Prep : 15M Cook : 2M Ready in : 1H5M
  • Preheat the oven to 425 tiers F (220 stages C).
  • Heat 1 tablespoon oil in a huge oven-safe skillet over medium-high warmth. Add asparagus and season with salt and pepper. Cook for 5 to six mins, turning midway thru. Add garlic and stir to coat. Cook till asparagus is slightly browned, 2 to a few minutes more. Remove from warmness.
  • Slice fowl breasts partly in 1/2, lengthwise, to create a pocket in each. Season the insides with salt, pepper, and lemon zest. Fill every chook breast with four asparagus stalks and 2 slices provolone cheese. Enclose the filling and use toothpicks to keep bird closed.
  • Mix salt, pepper, garlic powder, and paprika collectively in a small bowl. Use to season the out of doors of the chicken.
  • Heat closing olive oil inside the identical skillet over medium-high heat. Sear hen breasts till golden brown, three to five minutes in line with facet. Transfer chook to a baking dish.

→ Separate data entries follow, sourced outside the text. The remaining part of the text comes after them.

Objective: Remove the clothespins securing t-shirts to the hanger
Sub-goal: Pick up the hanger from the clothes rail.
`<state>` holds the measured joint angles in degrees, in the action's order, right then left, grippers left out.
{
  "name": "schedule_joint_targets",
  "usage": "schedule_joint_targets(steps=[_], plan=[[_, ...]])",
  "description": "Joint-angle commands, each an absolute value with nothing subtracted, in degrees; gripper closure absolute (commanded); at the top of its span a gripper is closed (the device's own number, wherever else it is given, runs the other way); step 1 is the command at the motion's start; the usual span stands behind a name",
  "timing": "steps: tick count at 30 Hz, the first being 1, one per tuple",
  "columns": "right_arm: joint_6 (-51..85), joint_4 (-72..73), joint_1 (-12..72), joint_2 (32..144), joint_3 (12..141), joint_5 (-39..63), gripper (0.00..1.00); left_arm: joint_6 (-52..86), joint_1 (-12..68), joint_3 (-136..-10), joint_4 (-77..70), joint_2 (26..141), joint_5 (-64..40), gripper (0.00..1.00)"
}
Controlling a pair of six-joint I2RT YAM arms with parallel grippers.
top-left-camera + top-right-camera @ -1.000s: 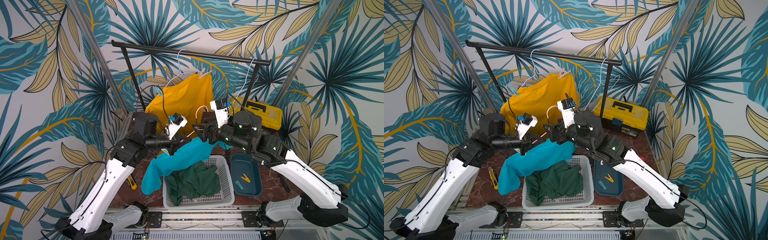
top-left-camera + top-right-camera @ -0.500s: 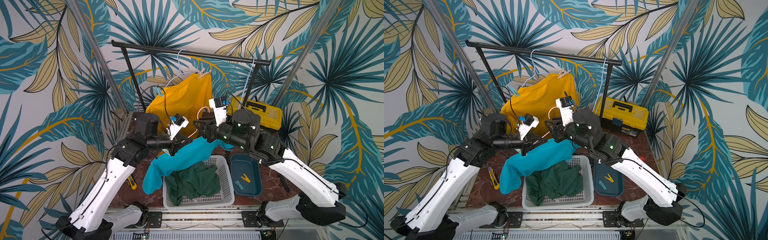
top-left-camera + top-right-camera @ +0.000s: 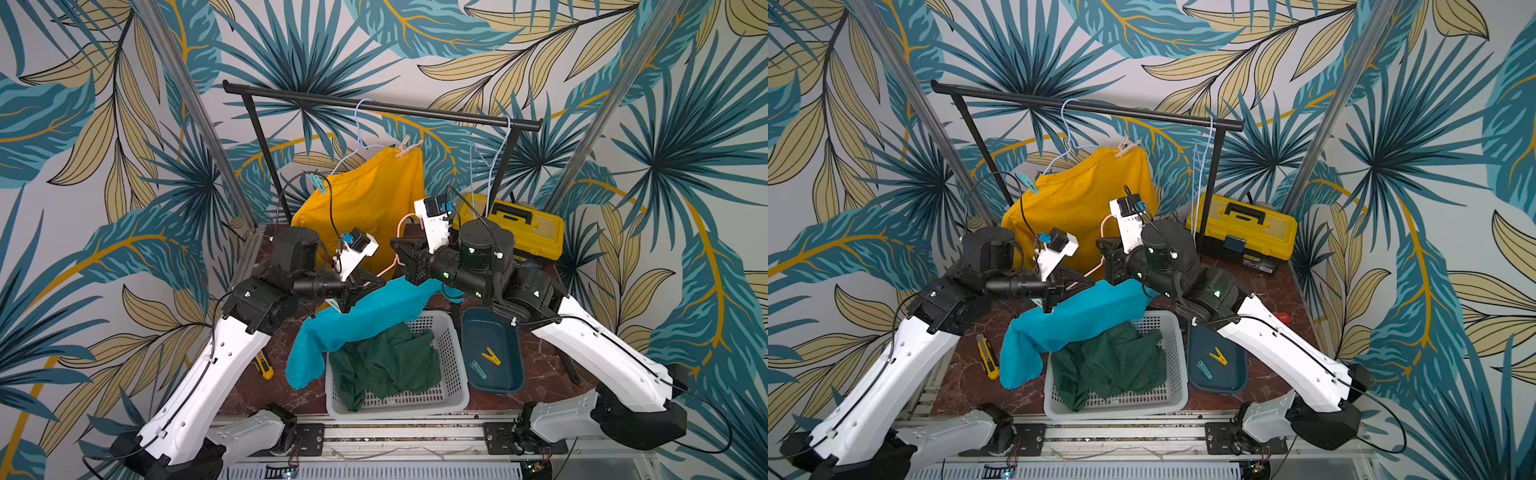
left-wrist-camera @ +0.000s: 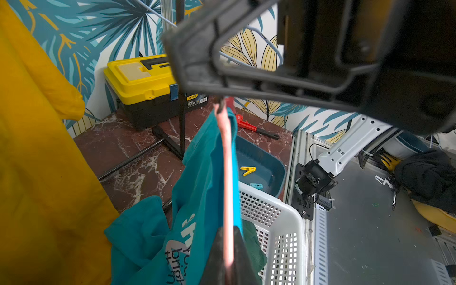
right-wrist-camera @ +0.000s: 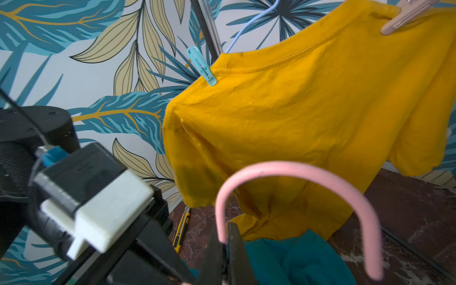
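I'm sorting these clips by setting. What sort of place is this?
Probably a robot test booth staged as a laundry corner: leaf-print wall panels, clothes rail with a pinned yellow t-shirt, laundry basket.

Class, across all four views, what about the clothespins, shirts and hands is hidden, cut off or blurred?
- Whether the shut right hand pinches a clothespin or only the pink hanger: its fingers cover the spot in the right wrist view, its body in both top views.
- Tan clothespin: cut by the edge, right wrist view.
- Turquoise shirt print: cut by the edge, left wrist view.
- Basket floor: under the green shirt, both top views.
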<state>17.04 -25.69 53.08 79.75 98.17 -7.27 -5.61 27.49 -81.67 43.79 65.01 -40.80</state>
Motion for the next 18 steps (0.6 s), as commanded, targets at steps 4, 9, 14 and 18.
schedule_joint_targets(steps=[4, 9, 14, 18], plan=[[17.59, -22.42, 53.43, 77.78, 94.49, -7.86, 1.00, -4.85, 27.77, -82.95, 41.57, 64.34, -40.19, 0.79], [16.18, -16.50, 53.44, 72.28, 86.22, -9.65, 1.00, -1.42, 27.78, -84.34, 41.66, 63.99, -34.45, 0.14], [15.00, -10.80, 53.39, 67.11, 79.46, -11.35, 1.00, 2.64, 25.99, -85.93, 41.66, 63.77, -31.21, 0.00], [13.87, -10.11, 53.35, 64.55, 77.48, -11.70, 1.00, 6.99, 22.00, -85.96, 41.66, 63.56, -34.04, 0.00]])
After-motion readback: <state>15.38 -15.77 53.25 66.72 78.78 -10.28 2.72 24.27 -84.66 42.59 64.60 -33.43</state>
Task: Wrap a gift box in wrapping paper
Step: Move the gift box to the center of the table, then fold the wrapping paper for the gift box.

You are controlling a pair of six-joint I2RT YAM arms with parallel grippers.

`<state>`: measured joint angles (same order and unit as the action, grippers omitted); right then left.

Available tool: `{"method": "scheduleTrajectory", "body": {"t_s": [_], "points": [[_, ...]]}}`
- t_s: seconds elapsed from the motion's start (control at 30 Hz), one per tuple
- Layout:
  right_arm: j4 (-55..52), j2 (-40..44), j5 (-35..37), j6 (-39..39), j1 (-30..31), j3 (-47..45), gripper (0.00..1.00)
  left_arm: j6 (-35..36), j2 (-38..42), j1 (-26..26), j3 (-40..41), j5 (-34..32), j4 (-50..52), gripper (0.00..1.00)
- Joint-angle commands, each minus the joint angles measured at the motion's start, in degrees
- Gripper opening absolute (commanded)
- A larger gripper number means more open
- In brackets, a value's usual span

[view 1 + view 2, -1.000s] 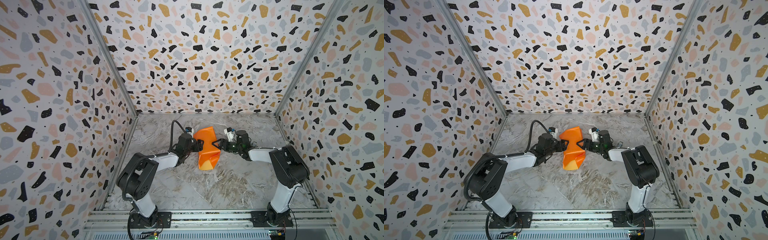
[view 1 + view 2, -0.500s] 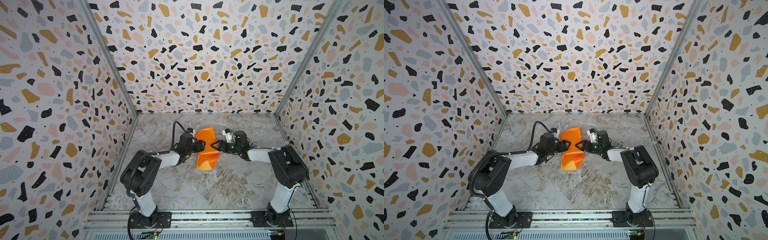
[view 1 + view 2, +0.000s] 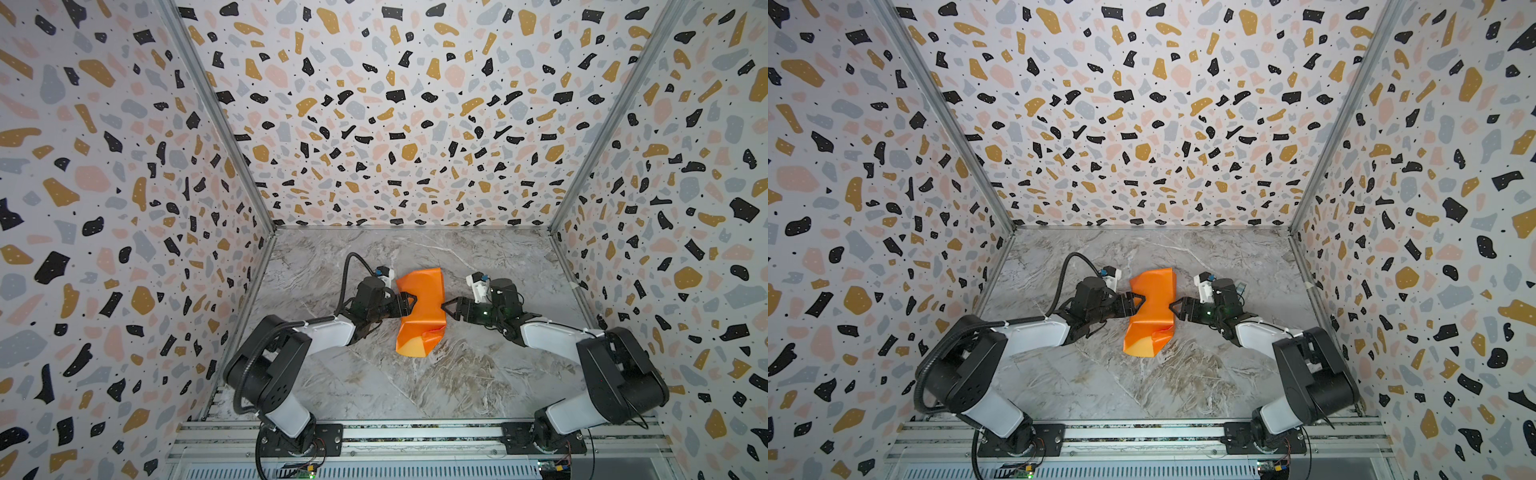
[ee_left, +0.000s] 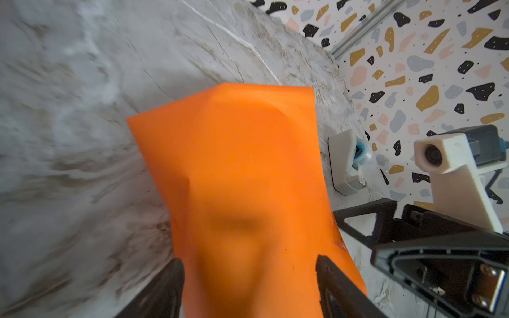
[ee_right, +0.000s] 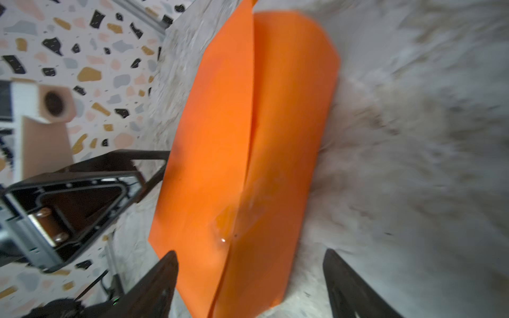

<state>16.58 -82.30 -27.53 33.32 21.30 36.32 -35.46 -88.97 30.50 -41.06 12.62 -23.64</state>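
The wrapping paper [image 3: 419, 299] [image 3: 1152, 299] lies mid-floor as a long parcel, orange face out and folded over itself, with a mustard-yellow patch at its near end. The gift box is hidden inside it. My left gripper [image 3: 409, 305] [image 3: 1140, 305] meets the parcel's left side. In the left wrist view its fingers [image 4: 249, 264] stand wide apart over the paper [image 4: 234, 165], which fills the gap. My right gripper [image 3: 444, 309] [image 3: 1173, 309] is at the parcel's right side. In the right wrist view it [image 5: 250, 256] is open astride the paper [image 5: 248, 137], with bare floor beside one finger.
Speckled walls close the marble floor [image 3: 374, 395] on three sides, and a metal rail [image 3: 415, 434] runs along the front. In the left wrist view a small white holder with a blue roll [image 4: 345, 162] sits on the floor beyond the parcel, near the right arm.
The parcel has slid a little toward the front rail, and the left gripper has moved with it. The right gripper has drawn back slightly to the right.
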Motion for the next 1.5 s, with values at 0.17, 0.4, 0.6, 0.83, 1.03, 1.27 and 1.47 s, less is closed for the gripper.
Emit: {"method": "scheduleTrajectory", "body": {"t_s": [0.17, 0.4, 0.6, 0.83, 1.03, 1.27, 1.47], "points": [[-15.80, 5.67, 12.86, -16.04, 13.72, 10.42, 0.75, 6.09, 13.74, -2.97, 10.55, -8.55, 7.15, 0.75], [-19.99, -4.35, 10.47, -20.55, 17.46, 19.41, 0.49, 8.35, 12.72, -3.52, 14.56, -3.99, 5.48, 0.58], [-19.75, -7.08, 9.54, -20.89, 16.28, 19.57, 0.40, 8.87, 10.37, -3.09, 15.81, 0.30, 2.72, 0.40], [-18.60, -7.59, 9.16, -19.86, 15.45, 16.87, 0.37, 9.07, 9.78, -1.28, 17.05, 0.74, 1.08, 0.32], [-17.96, -7.74, 8.59, -19.37, 15.00, 15.53, 0.36, 8.75, 8.40, 0.82, 17.45, -0.05, -0.33, 0.29], [-17.61, -7.70, 8.32, -19.05, 15.00, 15.28, 0.35, 10.13, 12.96, 1.67, 19.57, -6.14, 1.62, 0.32], [-17.12, -7.87, 8.36, -18.97, 14.91, 14.94, 0.35, 12.03, 10.59, 2.43, 17.07, -8.80, 3.37, 0.30]]}}
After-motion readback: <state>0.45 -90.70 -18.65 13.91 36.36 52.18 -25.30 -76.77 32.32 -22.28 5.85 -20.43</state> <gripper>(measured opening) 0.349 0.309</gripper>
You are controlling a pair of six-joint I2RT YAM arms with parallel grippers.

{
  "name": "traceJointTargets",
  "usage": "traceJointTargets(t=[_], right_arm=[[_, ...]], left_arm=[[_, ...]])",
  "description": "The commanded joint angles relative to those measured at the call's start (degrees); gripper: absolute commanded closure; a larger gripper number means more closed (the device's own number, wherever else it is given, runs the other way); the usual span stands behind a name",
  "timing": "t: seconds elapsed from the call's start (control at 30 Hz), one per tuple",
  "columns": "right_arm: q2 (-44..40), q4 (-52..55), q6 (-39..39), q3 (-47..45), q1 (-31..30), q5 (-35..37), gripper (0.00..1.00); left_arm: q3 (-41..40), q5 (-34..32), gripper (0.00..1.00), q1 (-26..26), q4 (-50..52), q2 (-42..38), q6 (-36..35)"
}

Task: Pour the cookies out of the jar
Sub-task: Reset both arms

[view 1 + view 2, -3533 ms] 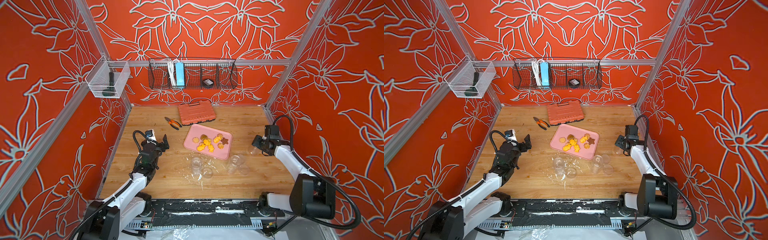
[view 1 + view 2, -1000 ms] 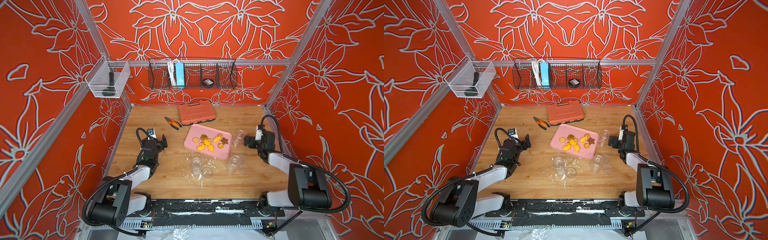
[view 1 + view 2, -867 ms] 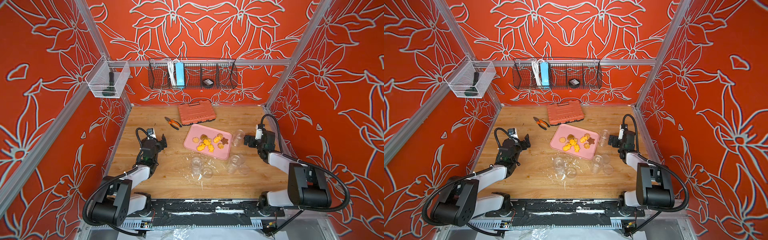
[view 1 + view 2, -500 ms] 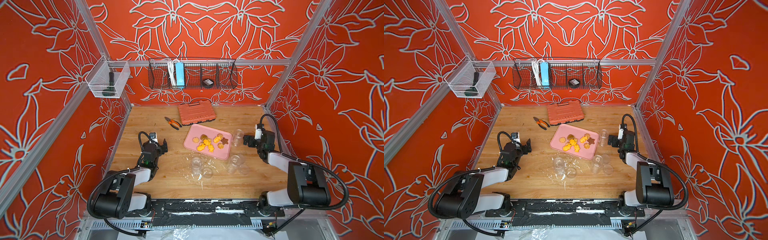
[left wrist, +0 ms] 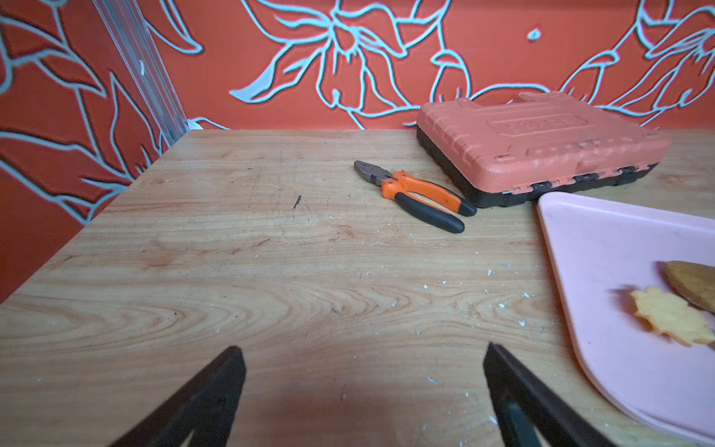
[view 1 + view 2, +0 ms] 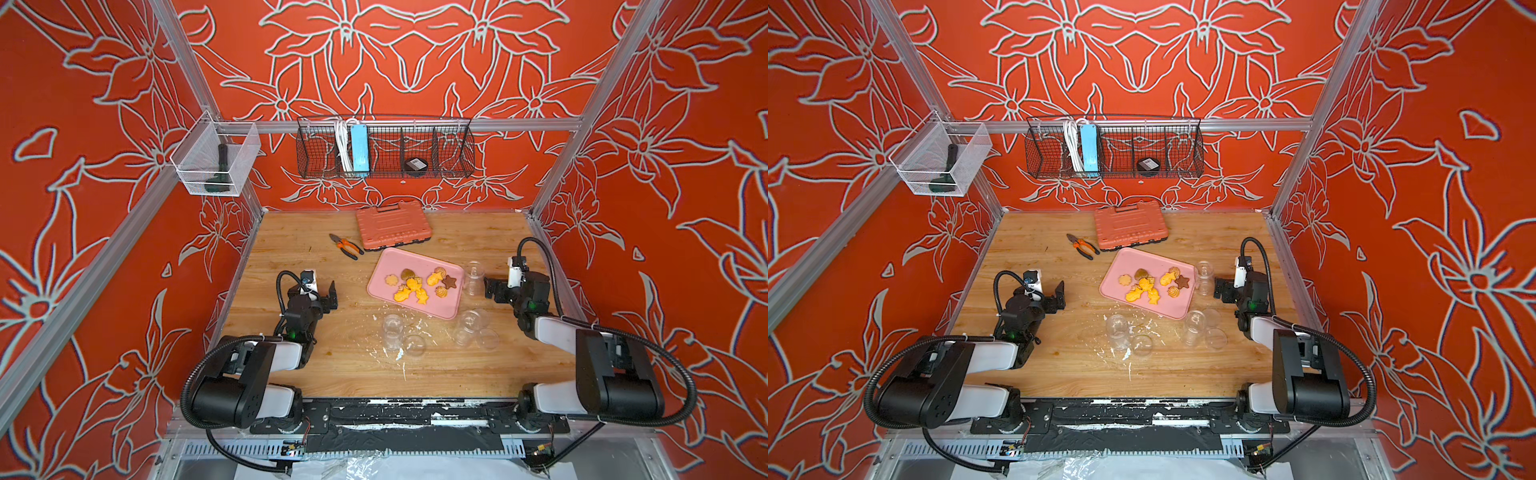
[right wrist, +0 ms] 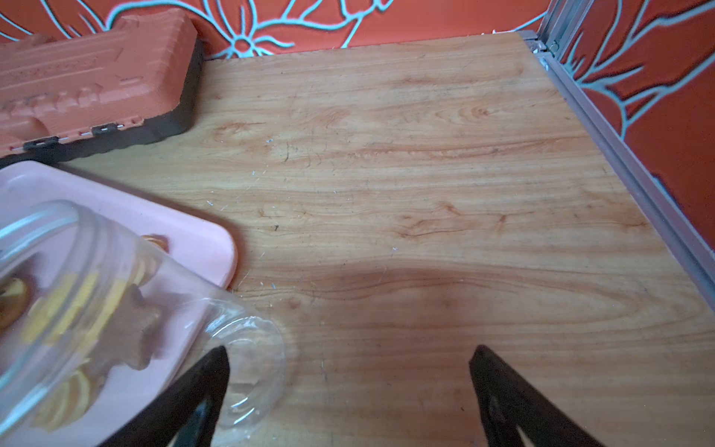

  • Bake in the preheated oven until an on the spot-study thermometer inserted into the middle reads as a minimum 165 tiers F (seventy four stages C), about 20 minutes.
  • Meanwhile, integrate 2 cups chicken broth and quinoa in a saucepan over medium warmth. Bring to a boil. Reduce warmness to low, cover, and simmer until broth is absorbed, about 15 mins.
  • Transfer hen to a serving plate and cover with aluminum foil to keep heat.
  • Melt butter inside the identical skillet over medium-excessive heat. Add shallot and cook until gentle however no longer browned, approximately 6 mins. Stir in wine and last bird broth and bring to a boil. Reduce warmness and simmer for 3 minutes. Whisk in flour and season with salt and pepper. Continue whisking, with out boiling, until sauce is thick enough to coat the returned of a spoon, approximately five minutes. Stir in parsley and serve over bird and quinoa.